Dr. Hoffman emphasizes that these results – which are still undergoing scrutiny and debate – do not invalidate PSA testing. Regular PSA tests may be critical for men at greater-than-average risk of developing prostate cancer, particularly men in two known high-risk groups: African American men, who have the highest incidence of prostate cancer in the US; and men with a first-degree relative with a prostate cancer diagnosis.

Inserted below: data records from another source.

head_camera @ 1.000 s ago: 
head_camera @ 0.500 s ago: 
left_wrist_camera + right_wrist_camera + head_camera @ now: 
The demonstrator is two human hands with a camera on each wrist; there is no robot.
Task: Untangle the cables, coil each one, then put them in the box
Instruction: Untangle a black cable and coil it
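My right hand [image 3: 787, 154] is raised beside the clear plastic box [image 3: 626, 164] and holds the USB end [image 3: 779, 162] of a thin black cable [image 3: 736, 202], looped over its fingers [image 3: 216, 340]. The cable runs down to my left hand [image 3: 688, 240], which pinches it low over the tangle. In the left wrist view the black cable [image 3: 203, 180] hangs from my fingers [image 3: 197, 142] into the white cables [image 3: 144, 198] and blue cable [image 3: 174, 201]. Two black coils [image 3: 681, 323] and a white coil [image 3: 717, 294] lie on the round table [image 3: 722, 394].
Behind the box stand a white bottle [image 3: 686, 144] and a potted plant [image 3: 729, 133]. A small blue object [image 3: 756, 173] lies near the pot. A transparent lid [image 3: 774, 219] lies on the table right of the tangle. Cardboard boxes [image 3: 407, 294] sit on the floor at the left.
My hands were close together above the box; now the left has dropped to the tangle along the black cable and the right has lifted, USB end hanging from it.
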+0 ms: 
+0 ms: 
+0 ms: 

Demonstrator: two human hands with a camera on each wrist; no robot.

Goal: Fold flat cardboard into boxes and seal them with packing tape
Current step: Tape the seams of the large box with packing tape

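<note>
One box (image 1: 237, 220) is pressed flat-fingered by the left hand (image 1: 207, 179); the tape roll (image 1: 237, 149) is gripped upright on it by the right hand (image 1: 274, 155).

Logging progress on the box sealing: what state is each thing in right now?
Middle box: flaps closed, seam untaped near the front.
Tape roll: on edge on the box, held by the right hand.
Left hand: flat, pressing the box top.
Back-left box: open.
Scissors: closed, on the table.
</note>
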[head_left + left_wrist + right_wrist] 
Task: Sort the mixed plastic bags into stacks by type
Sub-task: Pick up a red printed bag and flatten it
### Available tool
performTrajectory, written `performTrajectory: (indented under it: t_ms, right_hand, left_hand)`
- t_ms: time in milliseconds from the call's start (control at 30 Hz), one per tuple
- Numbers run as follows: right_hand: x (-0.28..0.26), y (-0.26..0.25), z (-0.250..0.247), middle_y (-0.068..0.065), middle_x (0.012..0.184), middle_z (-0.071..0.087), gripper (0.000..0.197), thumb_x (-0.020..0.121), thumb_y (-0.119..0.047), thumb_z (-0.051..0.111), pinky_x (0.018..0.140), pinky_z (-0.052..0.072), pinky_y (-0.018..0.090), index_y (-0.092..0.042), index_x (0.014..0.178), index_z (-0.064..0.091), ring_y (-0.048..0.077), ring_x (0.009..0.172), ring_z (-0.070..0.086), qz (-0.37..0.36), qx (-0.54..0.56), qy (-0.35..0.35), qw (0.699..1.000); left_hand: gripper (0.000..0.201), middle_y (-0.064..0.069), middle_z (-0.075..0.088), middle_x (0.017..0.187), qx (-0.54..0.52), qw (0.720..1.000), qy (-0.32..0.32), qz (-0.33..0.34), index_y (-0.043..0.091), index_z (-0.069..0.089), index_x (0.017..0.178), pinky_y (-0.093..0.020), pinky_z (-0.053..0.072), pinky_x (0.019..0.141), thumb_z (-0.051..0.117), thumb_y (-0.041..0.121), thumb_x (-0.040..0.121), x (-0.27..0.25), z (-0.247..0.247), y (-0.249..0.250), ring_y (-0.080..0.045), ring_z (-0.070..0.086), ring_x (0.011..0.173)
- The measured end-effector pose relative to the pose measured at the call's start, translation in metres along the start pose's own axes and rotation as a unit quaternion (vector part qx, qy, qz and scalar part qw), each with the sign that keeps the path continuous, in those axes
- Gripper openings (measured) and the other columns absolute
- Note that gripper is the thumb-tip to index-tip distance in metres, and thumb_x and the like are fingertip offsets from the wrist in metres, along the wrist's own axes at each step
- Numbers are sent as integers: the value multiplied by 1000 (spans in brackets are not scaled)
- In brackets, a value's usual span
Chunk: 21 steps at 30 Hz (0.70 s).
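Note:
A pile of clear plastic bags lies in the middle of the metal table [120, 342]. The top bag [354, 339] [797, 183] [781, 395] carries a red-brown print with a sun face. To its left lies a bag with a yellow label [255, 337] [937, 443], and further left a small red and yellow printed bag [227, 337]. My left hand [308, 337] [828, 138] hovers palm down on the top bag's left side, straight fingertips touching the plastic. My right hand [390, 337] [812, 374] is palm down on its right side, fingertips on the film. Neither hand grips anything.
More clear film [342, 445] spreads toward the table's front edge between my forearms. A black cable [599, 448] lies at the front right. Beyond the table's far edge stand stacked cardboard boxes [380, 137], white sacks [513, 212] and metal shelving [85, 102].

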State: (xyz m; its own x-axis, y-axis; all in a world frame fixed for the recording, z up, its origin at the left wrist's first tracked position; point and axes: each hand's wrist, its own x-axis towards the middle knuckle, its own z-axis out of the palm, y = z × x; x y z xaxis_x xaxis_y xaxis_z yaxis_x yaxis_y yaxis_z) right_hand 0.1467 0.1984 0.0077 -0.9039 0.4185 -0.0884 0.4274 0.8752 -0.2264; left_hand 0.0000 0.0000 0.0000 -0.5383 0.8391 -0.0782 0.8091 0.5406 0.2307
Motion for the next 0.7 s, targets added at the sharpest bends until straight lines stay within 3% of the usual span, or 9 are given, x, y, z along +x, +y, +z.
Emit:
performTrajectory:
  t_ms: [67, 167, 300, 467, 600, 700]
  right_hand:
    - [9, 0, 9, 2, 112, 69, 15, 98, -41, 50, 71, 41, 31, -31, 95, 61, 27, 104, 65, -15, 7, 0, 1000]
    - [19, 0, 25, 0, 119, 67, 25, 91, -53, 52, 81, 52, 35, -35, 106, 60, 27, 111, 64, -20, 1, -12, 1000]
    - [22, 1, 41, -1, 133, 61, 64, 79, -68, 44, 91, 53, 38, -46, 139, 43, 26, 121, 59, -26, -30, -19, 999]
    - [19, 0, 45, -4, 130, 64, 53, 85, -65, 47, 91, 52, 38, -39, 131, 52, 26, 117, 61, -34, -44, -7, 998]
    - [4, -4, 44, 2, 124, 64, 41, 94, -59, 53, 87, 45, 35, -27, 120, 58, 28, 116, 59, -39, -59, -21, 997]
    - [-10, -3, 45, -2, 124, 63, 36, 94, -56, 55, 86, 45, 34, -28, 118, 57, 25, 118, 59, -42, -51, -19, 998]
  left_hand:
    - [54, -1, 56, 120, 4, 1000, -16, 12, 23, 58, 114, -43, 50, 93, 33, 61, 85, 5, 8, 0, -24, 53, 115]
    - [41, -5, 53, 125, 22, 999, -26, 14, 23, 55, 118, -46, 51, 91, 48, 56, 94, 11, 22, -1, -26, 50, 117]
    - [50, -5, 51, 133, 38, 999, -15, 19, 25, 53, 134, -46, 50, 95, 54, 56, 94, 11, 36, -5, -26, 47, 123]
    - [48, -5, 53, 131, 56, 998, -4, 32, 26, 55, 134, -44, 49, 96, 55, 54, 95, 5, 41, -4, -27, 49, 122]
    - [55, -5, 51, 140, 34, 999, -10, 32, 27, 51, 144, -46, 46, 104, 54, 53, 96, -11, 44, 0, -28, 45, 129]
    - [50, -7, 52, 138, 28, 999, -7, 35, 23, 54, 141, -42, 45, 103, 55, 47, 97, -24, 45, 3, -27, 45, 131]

For men of normal risk, screening decisions should be made between each patient and his physician based on a “shared decision-making process that elicits [the patient’s] values and preferences for the potential consequences of testing,” writes Dr. Hoffman. He advocates the use of “decision aids,” including video, written and web-based materials, to inform patients of the risks and benefits of screening. That information, together with open conversations between men and their doctors, will help men make the best decisions – about screening as well as treatment – for their own individual situations.
Prostate cancer is the most frequently diagnosed cancer in men, excluding skin cancer, and second only to lung cancer as a cause of cancer death. Approximately 240,000 American men will be diagnosed with prostate cancer this year, and 34,000 men will die of the disease.